A few days ago Mark Reid wrote a post on the Current State of Telemetry Analysis, and as he mentioned in the Performance meeting earlier today we’re still working on better tooling for analyzing telemetry logs. Lately, I’ve been working on tooling to analyze telemetry logs using a pool of Amazon EC2 Spot instances (tl;dr spot instance are cheaper, but may be terminated by Amazon). So far the spot based analysis framework have been deployed to generate and maintain the telemetry dashboard (hosted at telemetry.mozilla.org). I still need to create a few helper scripts, write documentation and offer an accessible way to submit new jobs, but I hope that the general developer will be able to write and submit analysis jobs in a few weeks. Don’t worry I’ll probably do another blog post when this becomes readily available.
If you’re wondering how telemetry logs end up in the cloud, take a look at Mark Reids fancy diagram in the Final Countdown. Inspired by this I decided that I too needed a fancy diagram to show how the histogram aggregations for telemetry dashboard is generated.

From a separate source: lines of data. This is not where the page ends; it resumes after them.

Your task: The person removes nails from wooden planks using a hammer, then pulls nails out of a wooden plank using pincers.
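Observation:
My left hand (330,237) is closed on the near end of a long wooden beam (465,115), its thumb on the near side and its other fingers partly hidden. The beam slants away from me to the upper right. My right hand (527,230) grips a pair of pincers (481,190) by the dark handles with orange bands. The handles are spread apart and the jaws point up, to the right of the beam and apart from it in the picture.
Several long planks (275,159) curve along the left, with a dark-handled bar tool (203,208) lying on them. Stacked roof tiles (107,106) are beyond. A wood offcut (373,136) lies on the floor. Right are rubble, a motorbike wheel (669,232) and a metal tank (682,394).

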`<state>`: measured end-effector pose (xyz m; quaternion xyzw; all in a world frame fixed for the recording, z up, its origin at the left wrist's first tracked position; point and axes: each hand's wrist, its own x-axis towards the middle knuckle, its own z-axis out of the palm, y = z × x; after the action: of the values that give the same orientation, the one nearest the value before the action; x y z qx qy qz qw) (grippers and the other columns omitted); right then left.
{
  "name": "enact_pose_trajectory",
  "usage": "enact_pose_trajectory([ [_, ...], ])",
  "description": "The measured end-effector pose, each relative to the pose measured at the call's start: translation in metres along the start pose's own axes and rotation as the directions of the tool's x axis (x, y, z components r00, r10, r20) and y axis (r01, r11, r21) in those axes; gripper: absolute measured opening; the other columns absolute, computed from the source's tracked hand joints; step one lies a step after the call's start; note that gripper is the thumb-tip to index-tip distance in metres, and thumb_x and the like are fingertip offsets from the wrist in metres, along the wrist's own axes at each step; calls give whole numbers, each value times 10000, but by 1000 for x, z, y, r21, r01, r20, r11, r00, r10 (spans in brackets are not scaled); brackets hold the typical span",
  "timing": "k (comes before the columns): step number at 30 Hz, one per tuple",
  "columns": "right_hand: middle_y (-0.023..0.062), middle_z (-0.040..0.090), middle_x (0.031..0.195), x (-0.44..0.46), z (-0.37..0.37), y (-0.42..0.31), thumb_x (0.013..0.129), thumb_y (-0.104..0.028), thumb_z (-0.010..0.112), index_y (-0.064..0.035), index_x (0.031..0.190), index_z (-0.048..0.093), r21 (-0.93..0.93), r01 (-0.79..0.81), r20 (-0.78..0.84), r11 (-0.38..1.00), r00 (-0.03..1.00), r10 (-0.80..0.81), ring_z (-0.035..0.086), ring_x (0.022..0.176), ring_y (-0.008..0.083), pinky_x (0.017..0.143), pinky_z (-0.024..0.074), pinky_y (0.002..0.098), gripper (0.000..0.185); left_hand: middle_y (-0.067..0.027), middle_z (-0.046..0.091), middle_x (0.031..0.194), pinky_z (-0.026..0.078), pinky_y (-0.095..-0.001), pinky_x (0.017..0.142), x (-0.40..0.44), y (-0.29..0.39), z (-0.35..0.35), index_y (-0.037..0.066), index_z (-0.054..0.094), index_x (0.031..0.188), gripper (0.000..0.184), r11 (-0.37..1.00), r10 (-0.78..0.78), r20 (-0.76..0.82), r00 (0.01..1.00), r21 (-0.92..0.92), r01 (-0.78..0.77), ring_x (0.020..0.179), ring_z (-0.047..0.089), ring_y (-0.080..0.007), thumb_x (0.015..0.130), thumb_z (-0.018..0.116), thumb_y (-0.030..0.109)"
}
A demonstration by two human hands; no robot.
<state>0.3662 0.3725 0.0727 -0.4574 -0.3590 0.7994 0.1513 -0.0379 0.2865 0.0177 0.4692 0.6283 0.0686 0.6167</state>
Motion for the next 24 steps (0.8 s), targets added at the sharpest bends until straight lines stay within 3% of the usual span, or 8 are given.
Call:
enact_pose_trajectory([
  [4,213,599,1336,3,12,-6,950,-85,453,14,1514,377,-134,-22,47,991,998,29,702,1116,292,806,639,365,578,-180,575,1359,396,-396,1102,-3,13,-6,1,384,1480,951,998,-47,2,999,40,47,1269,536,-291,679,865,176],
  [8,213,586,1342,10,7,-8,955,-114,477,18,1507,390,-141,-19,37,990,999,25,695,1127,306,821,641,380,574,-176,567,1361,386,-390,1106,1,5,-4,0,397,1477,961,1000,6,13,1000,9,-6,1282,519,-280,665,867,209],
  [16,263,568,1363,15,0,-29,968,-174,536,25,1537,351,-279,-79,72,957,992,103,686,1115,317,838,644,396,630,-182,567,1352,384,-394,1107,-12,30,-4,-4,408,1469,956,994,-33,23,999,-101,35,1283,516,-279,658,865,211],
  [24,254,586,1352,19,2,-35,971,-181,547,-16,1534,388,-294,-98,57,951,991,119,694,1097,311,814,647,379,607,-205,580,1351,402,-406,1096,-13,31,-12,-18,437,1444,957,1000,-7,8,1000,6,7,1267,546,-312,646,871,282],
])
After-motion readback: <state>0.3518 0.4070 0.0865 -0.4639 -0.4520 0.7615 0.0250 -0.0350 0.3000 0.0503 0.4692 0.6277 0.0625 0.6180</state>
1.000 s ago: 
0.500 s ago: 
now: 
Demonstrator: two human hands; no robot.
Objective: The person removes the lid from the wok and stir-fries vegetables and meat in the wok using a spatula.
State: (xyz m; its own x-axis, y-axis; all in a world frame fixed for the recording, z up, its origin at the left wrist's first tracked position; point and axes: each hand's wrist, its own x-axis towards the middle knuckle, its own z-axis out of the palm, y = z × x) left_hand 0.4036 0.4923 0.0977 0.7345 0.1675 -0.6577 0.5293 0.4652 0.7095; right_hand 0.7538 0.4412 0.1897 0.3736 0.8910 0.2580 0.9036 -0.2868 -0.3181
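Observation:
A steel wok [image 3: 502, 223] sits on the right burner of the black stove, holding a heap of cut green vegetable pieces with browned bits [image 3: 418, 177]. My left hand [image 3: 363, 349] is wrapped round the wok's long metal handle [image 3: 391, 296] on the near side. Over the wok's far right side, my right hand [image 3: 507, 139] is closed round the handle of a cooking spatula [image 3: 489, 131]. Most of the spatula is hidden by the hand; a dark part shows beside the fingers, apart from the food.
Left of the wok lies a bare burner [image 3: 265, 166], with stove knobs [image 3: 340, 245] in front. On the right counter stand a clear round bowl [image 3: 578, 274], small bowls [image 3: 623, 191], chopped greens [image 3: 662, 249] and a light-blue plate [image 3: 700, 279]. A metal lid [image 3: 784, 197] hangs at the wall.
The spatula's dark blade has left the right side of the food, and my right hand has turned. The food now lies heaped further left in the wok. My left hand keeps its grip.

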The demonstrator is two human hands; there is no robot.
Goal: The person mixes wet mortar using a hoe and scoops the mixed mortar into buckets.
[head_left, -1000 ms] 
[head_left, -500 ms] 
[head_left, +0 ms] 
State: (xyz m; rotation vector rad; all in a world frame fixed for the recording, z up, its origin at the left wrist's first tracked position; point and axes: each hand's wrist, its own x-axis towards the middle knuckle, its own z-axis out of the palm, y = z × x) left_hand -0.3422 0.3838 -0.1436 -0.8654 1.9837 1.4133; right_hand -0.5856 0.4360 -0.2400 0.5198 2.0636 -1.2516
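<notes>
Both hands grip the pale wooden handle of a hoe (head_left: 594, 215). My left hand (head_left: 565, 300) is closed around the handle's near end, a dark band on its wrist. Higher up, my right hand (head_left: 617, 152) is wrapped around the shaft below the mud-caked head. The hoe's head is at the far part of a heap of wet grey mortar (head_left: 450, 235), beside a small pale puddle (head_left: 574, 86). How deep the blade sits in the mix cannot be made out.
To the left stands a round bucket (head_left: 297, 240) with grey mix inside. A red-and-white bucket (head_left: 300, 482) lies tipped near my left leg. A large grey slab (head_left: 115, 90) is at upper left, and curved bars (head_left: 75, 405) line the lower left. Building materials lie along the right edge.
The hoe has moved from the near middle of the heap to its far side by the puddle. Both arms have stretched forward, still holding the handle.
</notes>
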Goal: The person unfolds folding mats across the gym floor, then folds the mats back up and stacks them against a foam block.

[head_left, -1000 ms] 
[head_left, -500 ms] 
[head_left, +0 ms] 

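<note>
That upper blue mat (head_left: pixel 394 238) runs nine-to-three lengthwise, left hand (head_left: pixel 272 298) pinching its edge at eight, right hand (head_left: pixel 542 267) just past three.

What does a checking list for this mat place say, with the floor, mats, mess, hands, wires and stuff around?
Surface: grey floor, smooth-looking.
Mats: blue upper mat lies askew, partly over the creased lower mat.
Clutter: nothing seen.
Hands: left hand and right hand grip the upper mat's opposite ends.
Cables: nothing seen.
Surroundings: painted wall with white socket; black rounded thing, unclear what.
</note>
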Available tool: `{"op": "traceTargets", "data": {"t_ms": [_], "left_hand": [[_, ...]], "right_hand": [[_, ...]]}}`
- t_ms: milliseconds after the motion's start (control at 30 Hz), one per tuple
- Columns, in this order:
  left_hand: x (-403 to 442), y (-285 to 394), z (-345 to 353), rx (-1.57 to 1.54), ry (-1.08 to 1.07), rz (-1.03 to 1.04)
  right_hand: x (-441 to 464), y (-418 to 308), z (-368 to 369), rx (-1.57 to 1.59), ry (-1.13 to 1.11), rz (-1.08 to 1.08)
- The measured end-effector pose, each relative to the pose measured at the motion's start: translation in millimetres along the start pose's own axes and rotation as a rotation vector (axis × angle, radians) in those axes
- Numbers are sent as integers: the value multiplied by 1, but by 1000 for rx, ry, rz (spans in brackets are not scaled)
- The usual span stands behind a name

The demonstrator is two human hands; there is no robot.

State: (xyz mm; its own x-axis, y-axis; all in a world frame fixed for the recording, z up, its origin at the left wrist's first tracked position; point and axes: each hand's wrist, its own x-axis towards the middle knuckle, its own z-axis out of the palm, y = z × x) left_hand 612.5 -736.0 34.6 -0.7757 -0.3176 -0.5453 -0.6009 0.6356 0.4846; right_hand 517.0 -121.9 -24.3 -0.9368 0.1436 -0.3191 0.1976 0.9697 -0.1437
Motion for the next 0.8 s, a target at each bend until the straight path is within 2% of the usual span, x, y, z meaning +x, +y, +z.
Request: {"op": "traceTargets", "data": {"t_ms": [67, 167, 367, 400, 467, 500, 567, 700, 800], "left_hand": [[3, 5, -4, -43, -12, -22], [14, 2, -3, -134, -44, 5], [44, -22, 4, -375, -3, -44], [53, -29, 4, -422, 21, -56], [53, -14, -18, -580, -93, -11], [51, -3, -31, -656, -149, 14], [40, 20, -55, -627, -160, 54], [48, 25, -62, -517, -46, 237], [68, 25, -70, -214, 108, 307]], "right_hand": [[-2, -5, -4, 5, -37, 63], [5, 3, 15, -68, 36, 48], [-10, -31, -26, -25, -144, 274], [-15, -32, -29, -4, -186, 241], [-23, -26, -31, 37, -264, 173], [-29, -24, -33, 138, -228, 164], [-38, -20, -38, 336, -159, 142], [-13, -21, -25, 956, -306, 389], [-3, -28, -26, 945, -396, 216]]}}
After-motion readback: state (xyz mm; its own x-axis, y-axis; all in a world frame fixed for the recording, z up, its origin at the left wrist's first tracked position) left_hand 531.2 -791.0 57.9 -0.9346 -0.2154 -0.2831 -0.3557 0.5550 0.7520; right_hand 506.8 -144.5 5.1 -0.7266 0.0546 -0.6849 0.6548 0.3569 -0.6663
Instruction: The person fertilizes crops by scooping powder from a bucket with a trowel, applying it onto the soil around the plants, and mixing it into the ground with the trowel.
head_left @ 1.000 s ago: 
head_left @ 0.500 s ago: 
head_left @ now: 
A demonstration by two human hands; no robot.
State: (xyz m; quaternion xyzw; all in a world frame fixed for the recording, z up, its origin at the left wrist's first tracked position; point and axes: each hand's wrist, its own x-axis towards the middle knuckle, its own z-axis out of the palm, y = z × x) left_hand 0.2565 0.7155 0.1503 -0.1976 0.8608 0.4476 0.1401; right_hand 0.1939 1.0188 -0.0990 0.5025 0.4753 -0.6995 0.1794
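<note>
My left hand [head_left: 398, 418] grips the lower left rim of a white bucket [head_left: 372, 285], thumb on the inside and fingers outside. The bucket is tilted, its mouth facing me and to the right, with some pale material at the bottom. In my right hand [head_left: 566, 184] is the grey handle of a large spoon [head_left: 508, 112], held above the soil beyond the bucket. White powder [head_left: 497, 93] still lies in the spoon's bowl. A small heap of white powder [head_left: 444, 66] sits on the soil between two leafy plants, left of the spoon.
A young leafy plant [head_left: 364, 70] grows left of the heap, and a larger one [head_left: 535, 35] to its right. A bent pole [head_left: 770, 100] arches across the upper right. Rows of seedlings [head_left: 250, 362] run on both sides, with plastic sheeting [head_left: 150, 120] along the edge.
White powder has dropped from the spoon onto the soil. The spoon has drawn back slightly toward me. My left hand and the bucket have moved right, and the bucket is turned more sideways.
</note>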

Telemetry logs are stored in an S3 bucket in LZMA compressed blocks of at most 500 MB, the files are organized in folders by reason, application, channel, version, build date, submission date, so in practice there is a lot of small files too.
To aggregate histograms across all of these blocks of telemetry logs, the dashboard master node creates a series of jobs. Each job has a list of files from S3 to process and a pointer to code to use for processing. The jobs are pushed a queue (currently SQS) from where an auto-scaling pool of spot instances fetches jobs. When a spot worker has fetched a job it downloads the associated analysis code from a special analysis bucket, it then proceeds to download the blocks of telemetry log listed in the job, and process with the analysis code. When a spot worker completes a job, it uploads the output from the analysis code to special analysis bucket, and push an output ready message to a queue.
In the next step, the dashboard master node fetchs output ready messages from the queue, downloads the output generated by the spot worker, uses it to update the JSON histogram aggregates stored in web hosting bucket used for telemetry dashboard. From here telmetry.mozilla.org fetches the histogram aggregations and presents them to the user. The fancy diagram, below outlines the flow, dashed arrows indicates messaging and not data transfer.
As I briefly mentioned, EC2 spot instances may be terminated by Amazon at any time, that’s why they are cheaper (approximately 20% of on-demand price). To avoid data loss the queue will retain messages after they’ve been fetched and requires messages to be deleted explicitly once processed, of the message isn’t deleted before some timeout, the message will be inserted back into the queue again. So if a spot instance gets terminated, the job will be reprocessed by another worker after the timeout.
By the way, did I mention that this framework processed one months telemetry logs, about 2 TB of LZMA compressed telemetry logs (approx. 20 TB uncompressed), in about 6 hours with 50 machines costing approximately 25 USD. So time and price wise it will be feasible to run an analysis job for a years worth of telemetry logs. The only problem I ran into with the dashboard is the fact that this resulted in 10,000 jobs, and each job created an output that the dashboard master node had to consume. The solution was to temporarily throw more hardware at the problem and run the output aggregation on my laptop. The dashboard master node is an m1.small EC2 node and it can easily keep up with day to day operations, as aggregation of one day only requires 500 jobs.
Anyways, you can look forward to the framework becoming more available in the coming weeks, so analyzing a few TB of telemetry logs will be very fast. In the mean time, checkout the telemetry dashboard at telemetry.mozilla.org, it has data since October 1st. I’ll probably get around to do a post on dashboard customization and aggregate consumption later, for those who would like to play the raw histogram aggregates beneath the current dashboard.